Artificial Intelligence Research Laboratory, College of Information Sciences and Technology, Pennsylvania State University, University Park, PA, 16802, USA.
The Center for Big Data Analytics and Discovery Informatics, Pennsylvania State University, University Park, PA, 16802, USA.
BMC Med Genomics. 2018 Sep 14;11(Suppl 3):71. doi: 10.1186/s12920-018-0388-0.
Large-scale collaborative precision medicine initiatives (e.g., The Cancer Genome Atlas (TCGA)) are yielding rich multi-omics data. Integrative analyses of the resulting multi-omics data, such as somatic mutation, copy number alteration (CNA), DNA methylation, miRNA, gene expression, and protein expression, offer tantalizing possibilities for realizing the promise and potential of precision medicine in cancer prevention, diagnosis, and treatment by substantially improving our understanding of underlying mechanisms as well as the discovery of novel biomarkers for different types of cancers. However, such analyses present a number of challenges, including heterogeneity, and high-dimensionality of omics data.
We propose a novel framework for multi-omics data integration using multi-view feature selection. We introduce a novel multi-view feature selection algorithm, MRMR-mv, an adaptation of the well-known Min-Redundancy and Maximum-Relevance (MRMR) single-view feature selection algorithm to the multi-view setting.

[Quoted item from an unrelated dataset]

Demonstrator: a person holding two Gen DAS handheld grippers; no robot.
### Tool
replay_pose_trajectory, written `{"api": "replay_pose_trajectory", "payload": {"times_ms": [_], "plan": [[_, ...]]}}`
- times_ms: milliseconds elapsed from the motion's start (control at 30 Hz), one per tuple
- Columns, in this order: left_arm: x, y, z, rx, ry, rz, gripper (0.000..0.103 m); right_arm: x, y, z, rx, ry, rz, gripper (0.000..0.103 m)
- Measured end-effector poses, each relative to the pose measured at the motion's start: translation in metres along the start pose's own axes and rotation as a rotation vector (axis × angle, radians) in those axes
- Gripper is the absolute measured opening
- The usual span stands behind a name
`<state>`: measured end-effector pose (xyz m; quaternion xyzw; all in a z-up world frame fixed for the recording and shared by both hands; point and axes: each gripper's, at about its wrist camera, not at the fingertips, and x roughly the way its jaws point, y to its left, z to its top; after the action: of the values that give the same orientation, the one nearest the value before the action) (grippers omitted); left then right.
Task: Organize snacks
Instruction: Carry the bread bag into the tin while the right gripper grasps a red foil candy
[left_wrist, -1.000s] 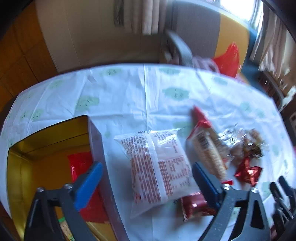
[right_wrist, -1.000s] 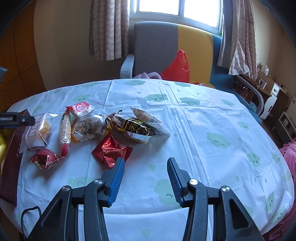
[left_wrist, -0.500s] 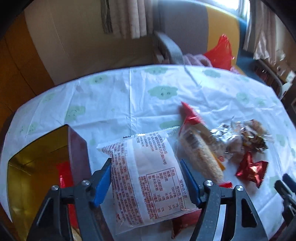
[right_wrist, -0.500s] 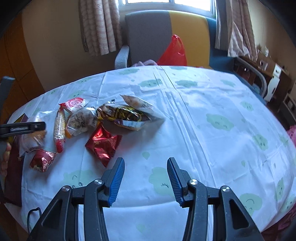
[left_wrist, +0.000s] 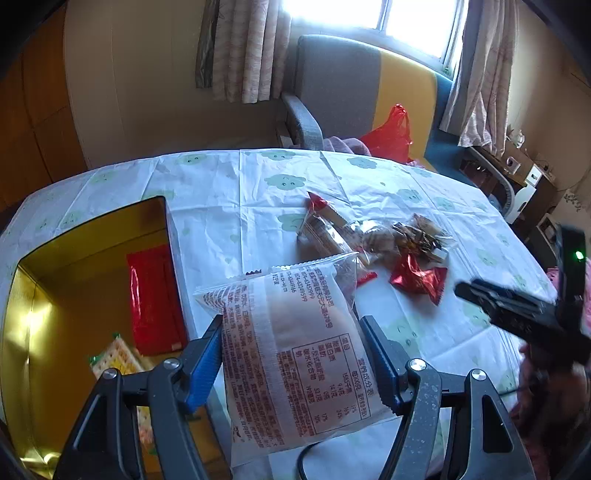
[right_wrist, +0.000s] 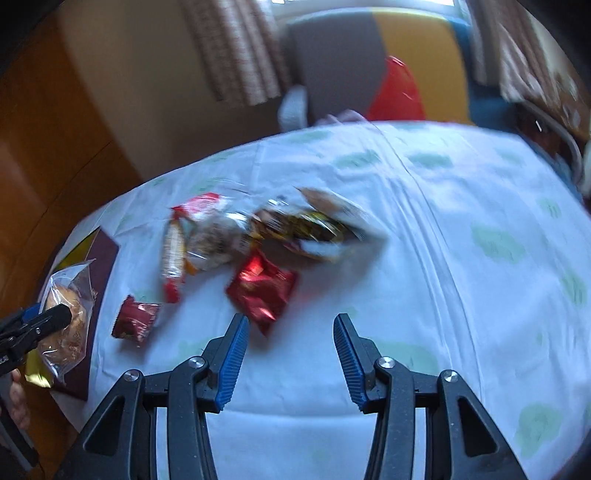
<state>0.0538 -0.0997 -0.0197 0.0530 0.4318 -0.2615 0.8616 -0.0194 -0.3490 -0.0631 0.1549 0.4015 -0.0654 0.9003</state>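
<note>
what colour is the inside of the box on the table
Shiny gold inside the box; the left wrist view shows it best.

Right wrist view smeared by motion blur: print on snack pile (right_wrist: 258, 236) unreadable. Left claw (right_wrist: 35, 325) cut off by left picture edge; only one fingertip seen, against clear bread packet (right_wrist: 68, 321). In left wrist view, near end of that packet (left_wrist: 295, 354) cut by bottom edge; desk (left_wrist: 229, 206) beneath it hidden. Yellow snack (left_wrist: 118, 358) in gold box (left_wrist: 92, 251) partly hidden behind claw finger. Right claw (left_wrist: 517, 314) seen only from side, gap between fingers not visible there.
</note>
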Motion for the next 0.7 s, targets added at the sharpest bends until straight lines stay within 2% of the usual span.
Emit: {"api": "replay_pose_trajectory", "payload": {"times_ms": [67, 167, 333, 400, 433, 467, 567, 700], "plan": [[-0.009, 0.004, -0.005, -0.014, -0.011, -0.006, 0.071, 0.002, 0.016, 0.012, -0.108, -0.012, 0.011, 0.049], [-0.022, 0.011, -0.008, -0.035, -0.030, -0.013, 0.071, 0.018, 0.036, 0.028, -0.253, 0.024, 0.028, 0.050], [-0.046, 0.029, -0.012, -0.073, -0.075, -0.012, 0.071, 0.068, 0.054, 0.037, -0.433, 0.177, -0.029, 0.052], [-0.055, 0.041, -0.015, -0.100, -0.093, 0.004, 0.071, 0.088, 0.052, 0.033, -0.459, 0.254, -0.106, 0.050], [-0.059, 0.048, -0.017, -0.115, -0.099, 0.014, 0.071, 0.089, 0.051, 0.032, -0.447, 0.254, -0.096, 0.043], [-0.062, 0.056, -0.018, -0.136, -0.106, 0.027, 0.071, 0.086, 0.049, 0.032, -0.416, 0.247, -0.069, 0.041], [-0.072, 0.085, -0.026, -0.204, -0.122, 0.082, 0.071, 0.075, 0.049, 0.017, -0.412, 0.235, -0.086, 0.039], [-0.083, 0.128, -0.034, -0.329, -0.131, 0.162, 0.071, 0.054, 0.052, -0.010, -0.396, 0.230, -0.058, 0.040]]}}
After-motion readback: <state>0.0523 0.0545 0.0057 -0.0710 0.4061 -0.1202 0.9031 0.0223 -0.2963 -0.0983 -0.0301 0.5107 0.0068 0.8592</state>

We report results of experiments using an ovarian cancer multi-omics dataset derived from the TCGA database on the task of predicting ovarian cancer survival. Our results suggest that multi-view models outperform both view-specific models (i.e., models trained and tested using a single type of omics data) and models based on two baseline data fusion methods.
Our results demonstrate the potential of multi-view feature selection in integrative analyses and predictive modeling from multi-omics data.
大规模协作的精准医学计划(例如癌症基因组图谱(TCGA))正在产生丰富的多组学数据。对由此产生的多组学数据进行综合分析,如体细胞突变、拷贝数改变(CNA)、DNA 甲基化、miRNA、基因表达和蛋白质表达,通过大大提高我们对潜在机制的理解以及发现不同类型癌症的新型生物标志物,为实现精准医学在癌症预防、诊断和治疗中的承诺和潜力提供了诱人的可能性。然而,此类分析存在许多挑战,包括组学数据的异质性和高维性。
我们提出了一种使用多视图特征选择进行多组学数据集成的新框架。我们引入了一种新颖的多视图特征选择算法,MRMR-mv,这是一种对著名的最小冗余和最大相关性(MRMR)单视图特征选择算法到多视图设置的改编。
我们报告了使用来自 TCGA 数据库的卵巢癌多组学数据集在预测卵巢癌生存任务上的实验结果。我们的结果表明,多视图模型优于单视图模型(即使用单一类型的组学数据进行训练和测试的模型)和基于两种基线数据融合方法的模型。
我们的结果表明,多视图特征选择在多组学数据的综合分析和预测建模中具有潜力。